High Unmet Need in CBF/GLIS AML
CBF/GLIS AML is a rare and highly lethal subtype of AML, predominantly found in infants and young children with an average onset age of 18 months. This form of leukemia is characterized by resistance to conventional chemotherapy, with induction failure rates exceeding 80%. The lack of effective treatment options results in a dismal two-year survival rate for affected children.
Anne Borgman, M.D., Sutro’s Chief Medical Officer, stated, "We are excited to announce the initiation of our second pivotal trial, the registration-enabling clinical trial of luvelta in infants and toddlers with a rare and aggressive form of leukemia. We look forward to bringing this promising targeted therapy to a pediatric patient group with limited effective treatment options."
Luvelta: A Targeted Approach
Luveltamab tazevibulin (luvelta), formerly known as STRO-002, is an antibody-drug conjugate (ADC) that targets folate receptor alpha (FRα). Recent studies have indicated that FOLR1, the gene encoding FRα, is uniquely induced by the CBF/GLIS gene fusion, making it a specific target for this AML subtype.

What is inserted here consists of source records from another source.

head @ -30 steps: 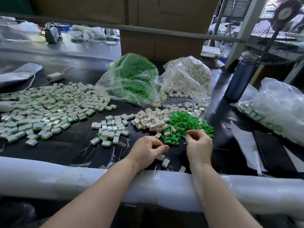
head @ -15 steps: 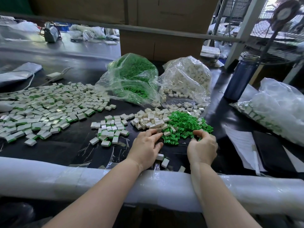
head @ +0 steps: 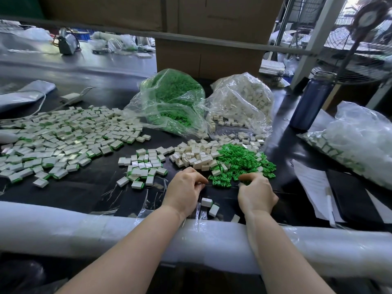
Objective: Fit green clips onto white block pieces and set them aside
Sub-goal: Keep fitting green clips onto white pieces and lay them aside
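Note:
Loose white block pieces [head: 195,155] lie in a heap at the table's middle, with a pile of green clips [head: 244,160] on their right. My left hand [head: 184,189] sits at the near edge of the white heap, fingers curled tight round a white piece that they mostly hide. My right hand [head: 256,192] has its fingertips curled into the near edge of the green pile, pinching a clip. Two loose white pieces [head: 210,205] lie between my wrists. Finished clipped pieces form a small group [head: 146,164] and a wide spread [head: 53,141] to the left.
A clear bag of green clips [head: 174,98] and a bag of white pieces [head: 241,100] stand behind the piles. A blue bottle [head: 311,100], another filled bag [head: 360,145] and papers [head: 314,183] are on the right. A foam-wrapped bar [head: 84,230] runs along the near edge.
Both hands came apart and went forward to the piles. The left hand reached flat over the white pieces, then curled and drew back a little. The right hand dug into the green clips.

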A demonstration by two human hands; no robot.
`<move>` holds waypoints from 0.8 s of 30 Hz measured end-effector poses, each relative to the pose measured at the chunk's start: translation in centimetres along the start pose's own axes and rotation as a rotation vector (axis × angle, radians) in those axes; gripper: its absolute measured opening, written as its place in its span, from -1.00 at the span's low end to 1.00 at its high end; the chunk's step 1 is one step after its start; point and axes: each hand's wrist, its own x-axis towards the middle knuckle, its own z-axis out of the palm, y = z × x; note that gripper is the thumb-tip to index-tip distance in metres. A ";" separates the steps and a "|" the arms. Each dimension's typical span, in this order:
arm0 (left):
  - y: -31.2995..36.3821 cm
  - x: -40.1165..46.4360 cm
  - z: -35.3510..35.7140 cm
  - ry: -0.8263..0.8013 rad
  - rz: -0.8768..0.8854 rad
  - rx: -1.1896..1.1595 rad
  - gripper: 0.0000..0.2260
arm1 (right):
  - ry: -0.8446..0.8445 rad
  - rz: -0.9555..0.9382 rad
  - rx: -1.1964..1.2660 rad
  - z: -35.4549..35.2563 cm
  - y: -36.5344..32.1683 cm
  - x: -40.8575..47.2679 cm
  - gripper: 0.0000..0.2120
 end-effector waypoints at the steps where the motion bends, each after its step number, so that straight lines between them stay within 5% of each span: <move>1: 0.0 0.0 0.0 0.004 -0.005 -0.001 -0.87 | 0.013 -0.004 0.013 0.0 0.0 0.0 -0.77; 8: 0.1 0.1 0.1 -0.030 -0.021 0.057 -0.73 | 0.014 0.029 -0.034 0.3 0.2 0.3 -0.76; 24: 0.2 -0.2 -0.3 -0.030 -0.037 -0.132 -0.83 | 0.058 -0.024 0.109 0.4 0.4 0.4 -0.79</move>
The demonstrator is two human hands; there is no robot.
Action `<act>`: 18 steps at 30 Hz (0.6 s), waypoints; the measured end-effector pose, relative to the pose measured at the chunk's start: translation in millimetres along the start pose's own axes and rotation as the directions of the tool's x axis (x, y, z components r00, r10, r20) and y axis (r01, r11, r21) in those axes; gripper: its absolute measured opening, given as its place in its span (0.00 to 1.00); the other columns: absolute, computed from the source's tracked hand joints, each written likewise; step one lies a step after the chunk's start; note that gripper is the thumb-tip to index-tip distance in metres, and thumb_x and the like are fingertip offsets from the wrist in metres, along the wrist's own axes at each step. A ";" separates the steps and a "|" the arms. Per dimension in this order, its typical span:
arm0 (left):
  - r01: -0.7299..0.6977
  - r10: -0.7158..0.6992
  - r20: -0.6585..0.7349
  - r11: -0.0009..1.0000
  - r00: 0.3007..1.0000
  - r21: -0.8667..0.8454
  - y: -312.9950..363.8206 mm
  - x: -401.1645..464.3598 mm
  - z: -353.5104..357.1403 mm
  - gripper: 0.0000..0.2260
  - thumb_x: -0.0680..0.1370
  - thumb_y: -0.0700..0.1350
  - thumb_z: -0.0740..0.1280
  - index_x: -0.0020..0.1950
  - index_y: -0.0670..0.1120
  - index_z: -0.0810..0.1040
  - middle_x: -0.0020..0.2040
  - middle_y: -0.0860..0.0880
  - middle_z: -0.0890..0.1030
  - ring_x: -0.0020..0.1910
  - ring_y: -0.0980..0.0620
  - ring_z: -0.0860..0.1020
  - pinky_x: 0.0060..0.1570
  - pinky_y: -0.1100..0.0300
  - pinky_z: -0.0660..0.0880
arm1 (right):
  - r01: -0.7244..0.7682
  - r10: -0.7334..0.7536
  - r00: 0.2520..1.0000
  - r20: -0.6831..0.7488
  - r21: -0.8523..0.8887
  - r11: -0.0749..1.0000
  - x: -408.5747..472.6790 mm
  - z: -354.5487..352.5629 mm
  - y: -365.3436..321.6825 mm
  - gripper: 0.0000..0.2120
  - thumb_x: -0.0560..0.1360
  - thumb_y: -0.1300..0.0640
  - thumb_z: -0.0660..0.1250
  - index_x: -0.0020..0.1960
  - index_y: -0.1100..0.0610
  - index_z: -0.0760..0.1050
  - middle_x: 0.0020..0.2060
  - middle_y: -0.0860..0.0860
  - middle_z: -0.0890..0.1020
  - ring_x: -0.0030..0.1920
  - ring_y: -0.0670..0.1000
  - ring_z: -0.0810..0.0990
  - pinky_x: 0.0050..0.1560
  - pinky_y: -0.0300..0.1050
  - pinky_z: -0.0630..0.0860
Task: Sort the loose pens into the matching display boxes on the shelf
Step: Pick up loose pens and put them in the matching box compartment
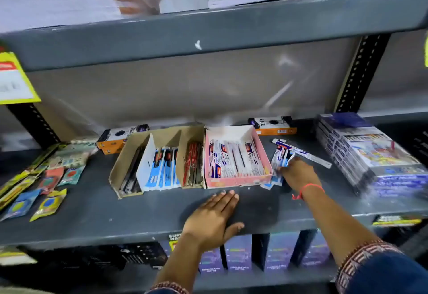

Soheil Meshinchi, M.D., Ph.D., who presented compassionate use data at the American Society of Hematology Annual Meeting and Exposition in December 2023, commented, "Beginning this trial is an important next step in the clinical development pathway for luvelta, as it has the opportunity to address the unmet need in many types of cancer that express Folate Receptor-α (FRα) beyond ovarian." He added, "With my focus on the biology of AML, I am honored to have been a part of making this medicine available to patients in dire need via a compassionate use mechanism sponsored by Sutro, through which we have seen encouraging results in this devastating disease."
Trial Design and Objectives
The REFRαME-P1 trial will evaluate the efficacy and safety of luvelta in infants and children under 12 years of age diagnosed with CBF/GLIS AML. Sutro Biopharma plans to activate the majority of clinical trial sites by the end of the year, facilitating global participation in this crucial study.